Many prisoners were genuine opponents of the regime, of course, and there were always rumours of plots. At the Bolshoi Theatre someone took advantage of a power cut to scatter anti-Bolshevik leaflets from the balcony onto the stalls . . . there was pandemonium. The Civil War was still pressing in on us from five sides – in Siberia and the north, on the Volga, in the south, and just outside the gates of Petrograd – and there was a view that many of these prisoners were hostages of war. But we also knew that others crowded into the cellar on the Lubyanka were just the flotsam and jetsam of events. We knew that many of the secret police officers were thugs, perhaps even insane, and they fuelled their nights with cocaine.

We knew these things, but we did not discuss them as we did every other aspect of the Revolution. When you are carrying a huge, delicate and precious thing between you – when your future, all your hopes depend on it – a certain concentration is needed. ‘Don’t be distracted,’ Slavkin told us. Stray doubts, or too much emphasis on the problems of the Revolution, could distort the whole project. Unhelpful questions about the victims of the Cheka, for example, or the over-zealous actions of the Red Army in the villages, or the Bolsheviks’ ban on workers’ strikes, could poison the atmosphere and be fatal to the work of the commune. Self-control is a vital element in any communal activity; and although we failed in many areas to control ourselves sufficiently, on this topic, that of the Revolution’s dark side, we were rather successful.

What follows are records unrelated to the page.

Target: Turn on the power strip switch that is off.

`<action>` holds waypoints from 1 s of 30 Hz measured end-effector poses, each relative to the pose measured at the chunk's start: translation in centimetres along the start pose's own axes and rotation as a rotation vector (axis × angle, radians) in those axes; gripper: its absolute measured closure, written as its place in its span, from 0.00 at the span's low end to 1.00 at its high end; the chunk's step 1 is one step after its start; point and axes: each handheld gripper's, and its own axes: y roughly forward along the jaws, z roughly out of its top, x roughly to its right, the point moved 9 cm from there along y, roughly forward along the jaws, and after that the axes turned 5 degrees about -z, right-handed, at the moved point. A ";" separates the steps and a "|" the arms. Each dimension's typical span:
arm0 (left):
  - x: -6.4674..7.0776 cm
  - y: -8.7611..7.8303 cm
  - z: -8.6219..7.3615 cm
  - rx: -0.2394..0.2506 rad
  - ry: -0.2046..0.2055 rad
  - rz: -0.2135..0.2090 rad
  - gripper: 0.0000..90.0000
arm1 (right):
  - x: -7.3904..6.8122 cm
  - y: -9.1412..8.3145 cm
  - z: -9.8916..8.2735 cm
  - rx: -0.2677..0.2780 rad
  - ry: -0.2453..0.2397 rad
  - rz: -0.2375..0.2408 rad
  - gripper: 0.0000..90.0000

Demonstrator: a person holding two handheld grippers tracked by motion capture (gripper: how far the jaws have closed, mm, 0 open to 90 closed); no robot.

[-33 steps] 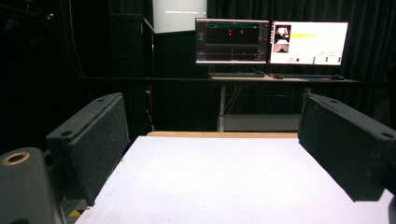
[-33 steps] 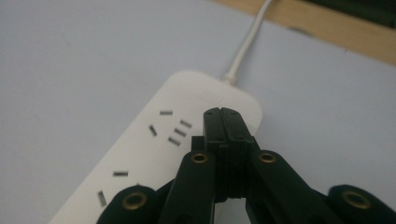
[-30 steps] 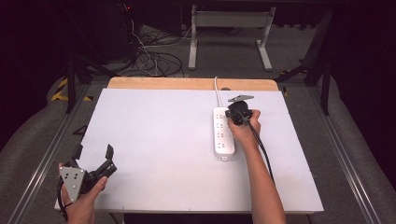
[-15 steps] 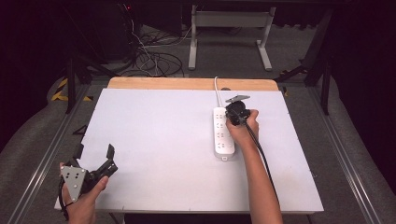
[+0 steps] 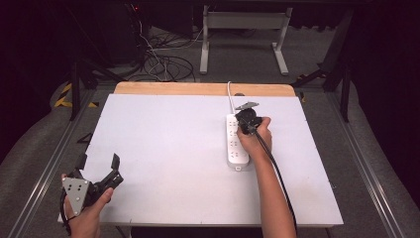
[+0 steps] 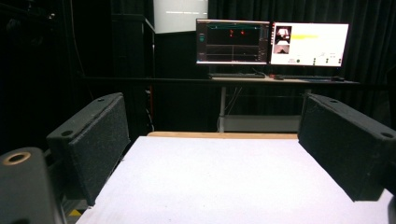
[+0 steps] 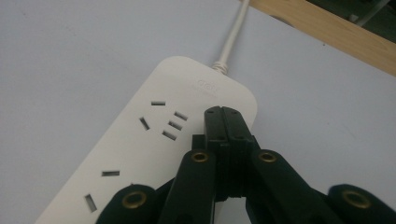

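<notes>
A white power strip [image 5: 236, 145] lies lengthwise on the right half of the white table top [image 5: 168, 144]. Its cable [image 5: 230, 99] runs off the far edge. My right gripper [image 5: 246, 119] hovers at the strip's far end, on its right edge. In the right gripper view the jaws are pressed together with nothing between them. There my right gripper [image 7: 227, 114] ends over the power strip [image 7: 140, 154], just past the last socket and near the cable [image 7: 231, 39]. My left gripper [image 5: 99, 162] is held at the near left corner, open. In its own view my left gripper [image 6: 210, 154] holds nothing.
A wooden strip [image 5: 198, 89] borders the table's far edge. Cables [image 5: 163, 64] and a metal stand [image 5: 242, 34] are on the floor beyond. The left gripper view looks across the table to two lit monitors [image 6: 273, 42] on a desk.
My right gripper has edged slightly to the left over the strip's far end. The left gripper has hardly moved.
</notes>
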 end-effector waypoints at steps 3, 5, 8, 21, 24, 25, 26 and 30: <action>0.0 0.0 0.0 0.003 0.002 0.001 0.10 | 0.1 0.0 -0.1 0.014 0.015 0.006 1.00; 0.1 0.0 0.0 0.002 -0.001 0.002 0.10 | 0.1 0.0 -0.1 0.011 0.013 0.007 1.00; 0.1 0.0 0.0 0.000 -0.001 0.001 0.10 | 0.2 0.0 0.0 0.009 0.030 0.027 1.00; -0.1 0.0 -0.1 -0.005 -0.010 0.004 0.10 | 0.8 -2.4 1.4 0.139 0.066 0.085 1.00; 0.1 0.0 -0.1 -0.006 -0.010 0.001 0.10 | 0.7 -3.7 1.5 0.163 0.047 0.099 1.00; 0.1 0.0 -0.1 -0.006 -0.007 0.000 0.10 | 0.7 -4.2 1.5 0.181 0.051 0.110 1.00; 0.1 0.0 -0.1 -0.008 -0.004 -0.001 0.10 | 0.7 -4.8 1.5 0.203 0.054 0.121 1.00; 0.0 -0.1 -0.1 -0.008 -0.007 0.004 0.10 | 1.2 -6.8 1.2 0.287 0.073 0.147 1.00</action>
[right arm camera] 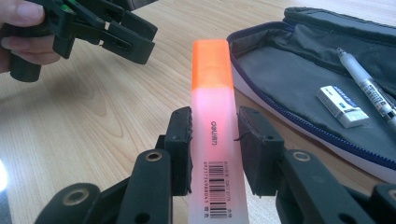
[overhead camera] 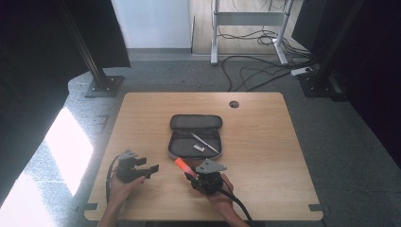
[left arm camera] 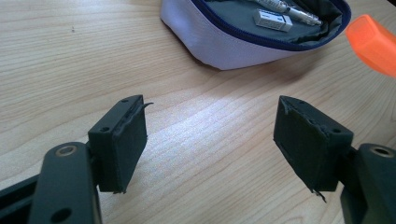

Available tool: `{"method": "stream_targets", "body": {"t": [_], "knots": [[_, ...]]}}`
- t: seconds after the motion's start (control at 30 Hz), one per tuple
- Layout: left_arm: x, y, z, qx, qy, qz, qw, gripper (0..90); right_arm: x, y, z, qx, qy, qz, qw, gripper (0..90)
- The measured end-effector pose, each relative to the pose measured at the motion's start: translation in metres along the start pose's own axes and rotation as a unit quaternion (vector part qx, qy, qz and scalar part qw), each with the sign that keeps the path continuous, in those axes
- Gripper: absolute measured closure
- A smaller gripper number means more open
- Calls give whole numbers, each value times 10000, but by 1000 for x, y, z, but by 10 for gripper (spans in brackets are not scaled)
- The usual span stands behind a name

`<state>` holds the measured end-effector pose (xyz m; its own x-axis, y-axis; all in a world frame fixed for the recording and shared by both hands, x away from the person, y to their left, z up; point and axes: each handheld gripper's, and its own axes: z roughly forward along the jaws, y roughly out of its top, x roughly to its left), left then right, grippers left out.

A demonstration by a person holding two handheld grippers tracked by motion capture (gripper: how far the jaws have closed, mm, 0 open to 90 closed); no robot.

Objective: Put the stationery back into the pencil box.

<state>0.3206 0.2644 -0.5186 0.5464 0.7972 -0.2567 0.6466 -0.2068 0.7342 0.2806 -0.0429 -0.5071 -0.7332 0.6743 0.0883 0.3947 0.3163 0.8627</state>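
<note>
An open grey pencil case (overhead camera: 195, 135) lies at the table's middle, holding a white pen (overhead camera: 204, 142) and a small white eraser (overhead camera: 199, 149). My right gripper (overhead camera: 191, 176) sits just in front of the case, shut on an orange highlighter (overhead camera: 182, 165) whose cap points up and to the left. In the right gripper view the pads (right arm camera: 180, 140) press both sides of the highlighter (right arm camera: 212, 70), beside the case (right arm camera: 280, 70). My left gripper (overhead camera: 147, 166) stands open with nothing between its fingers, left of the case (left arm camera: 224, 46) and close above the wood.
A round cable hole (overhead camera: 234, 104) sits near the table's far edge. Bare wood (overhead camera: 265, 156) spreads right of the case and along the front. On the floor beyond are cables (overhead camera: 255, 71) and two black stand bases (overhead camera: 104, 85).
</note>
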Motion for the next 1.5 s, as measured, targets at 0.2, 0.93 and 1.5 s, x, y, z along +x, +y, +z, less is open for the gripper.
{"method": "stream_targets", "body": {"t": [0.2, 0.93, 1.5], "knots": [[1, 0, 0, -8, -9, -6, 10000, 263, -5, 5, 0, -29, -52, -19, 10000, 657], [1, 0, 0, 3, -20, -5, 10000, 263, -22, 29, 0, -199, -108, 15, 9997, 658], [1, 0, 0, -5, -26, -24, 10000, 263, -42, 44, 13, -92, -159, 108, 9998, 657]]}}
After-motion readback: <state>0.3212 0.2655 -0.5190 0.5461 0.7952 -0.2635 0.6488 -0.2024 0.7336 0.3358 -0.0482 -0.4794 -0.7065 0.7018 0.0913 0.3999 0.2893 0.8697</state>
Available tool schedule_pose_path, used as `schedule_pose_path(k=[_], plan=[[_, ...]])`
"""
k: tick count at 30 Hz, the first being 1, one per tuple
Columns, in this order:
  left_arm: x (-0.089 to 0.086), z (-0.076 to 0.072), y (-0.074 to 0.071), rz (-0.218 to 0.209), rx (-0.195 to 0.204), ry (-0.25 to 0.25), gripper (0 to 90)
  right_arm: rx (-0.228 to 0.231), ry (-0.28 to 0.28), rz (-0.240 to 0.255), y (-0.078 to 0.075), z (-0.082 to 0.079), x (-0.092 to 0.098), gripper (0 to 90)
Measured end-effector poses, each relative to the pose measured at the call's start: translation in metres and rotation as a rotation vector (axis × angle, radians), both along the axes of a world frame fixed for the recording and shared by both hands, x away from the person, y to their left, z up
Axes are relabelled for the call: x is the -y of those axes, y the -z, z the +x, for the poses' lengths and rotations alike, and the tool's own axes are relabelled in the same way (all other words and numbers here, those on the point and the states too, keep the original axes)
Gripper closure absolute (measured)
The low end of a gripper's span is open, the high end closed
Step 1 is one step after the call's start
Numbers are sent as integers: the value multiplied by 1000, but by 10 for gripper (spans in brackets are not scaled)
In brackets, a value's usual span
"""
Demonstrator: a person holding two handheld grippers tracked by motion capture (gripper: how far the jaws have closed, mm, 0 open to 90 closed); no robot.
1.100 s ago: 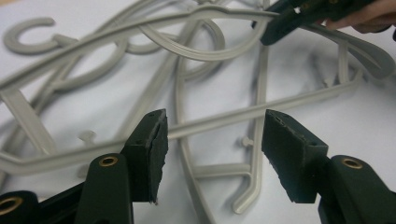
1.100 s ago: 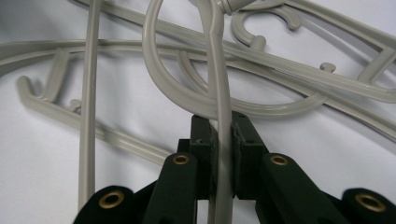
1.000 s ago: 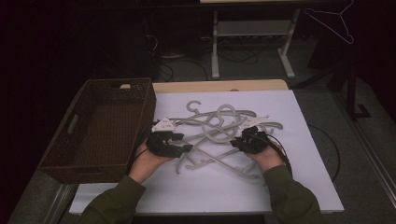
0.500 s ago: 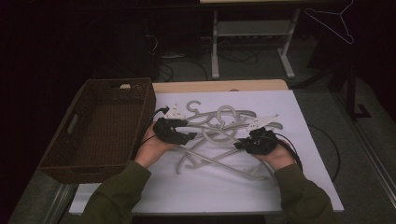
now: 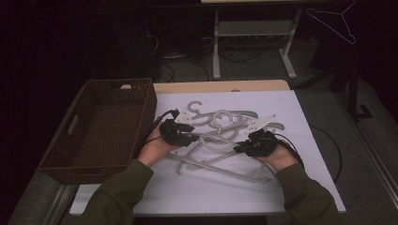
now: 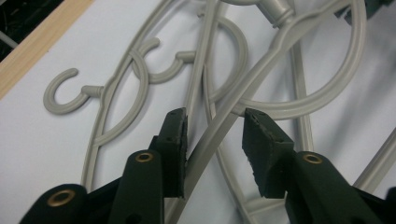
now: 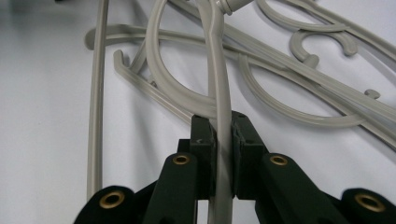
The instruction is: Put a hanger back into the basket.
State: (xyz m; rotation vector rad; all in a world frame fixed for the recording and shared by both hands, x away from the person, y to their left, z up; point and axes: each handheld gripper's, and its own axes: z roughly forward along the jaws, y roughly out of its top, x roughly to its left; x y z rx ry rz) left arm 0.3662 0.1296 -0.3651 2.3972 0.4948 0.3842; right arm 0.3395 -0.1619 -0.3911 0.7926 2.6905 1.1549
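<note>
Right gripper view, hanger arm [image 7: 219, 93] pinched between right tongs [image 7: 223, 122], left tongs [image 6: 215, 128] closing around another.

Both my forearms in from bottom of high view, olive sleeves, hands well apart. My left hand [image 5: 152, 149] holds left tool [image 5: 190, 134] low, pointing right and slightly away. Its jaws have just been closing; grey hanger arm [image 6: 219, 135] between them, touching one pad, gap to other pad, so no clamp. My right hand [image 5: 277, 155] cradles right tool [image 5: 240, 148], pointing left. Its jaws pinched tight on hanger arm [image 7: 223, 140], both pads pressing.
</note>
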Motion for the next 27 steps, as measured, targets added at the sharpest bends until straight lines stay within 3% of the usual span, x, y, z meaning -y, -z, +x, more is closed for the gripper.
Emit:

I have rarely discussed this aspect of our Revolution even after leaving Russia, throughout my life in London. During my years of political activism, at my Socialist reading groups and women’s groups and marches and demos, I’ve been asked endlessly about my experiences in Russia. I mentioned already that even my memories of the October Revolution used to upset people – they weren’t the correct memories. The same went for other details of life in the Soviet Union, some of which I have never told until now. Socialists couldn’t afford to listen, they couldn’t afford to doubt. They had devoted too much already to the cause. Slavkin’s remark came to mind: ‘Revolution will redeem all these sacrifices.’ If, however, one doubted the Revolution, none of our sacrifices made any sense at all.

Now I am finally laying down the burden of silence, I am confessing, and I find myself awake in the middle of the night, feeling like a traitor to the cause. Oh, I can see already that my husband was right – the truth will carry out its surgery on my ragged old heart. I can feel already the almost sensual relief of blurting everything out, even the most shameful parts that I’ve been terrified of revealing, all my weaknesses and petty inhumanities. But what about the people who are being told, the dedicated Socialists – what effect will it have on them? And what about Sophy? I am almost eighty now, alone, and my only daughter is my greatest comfort in the world. I am afraid that this story can only cause her pain and confusion. I dread the thought that it will take her from me.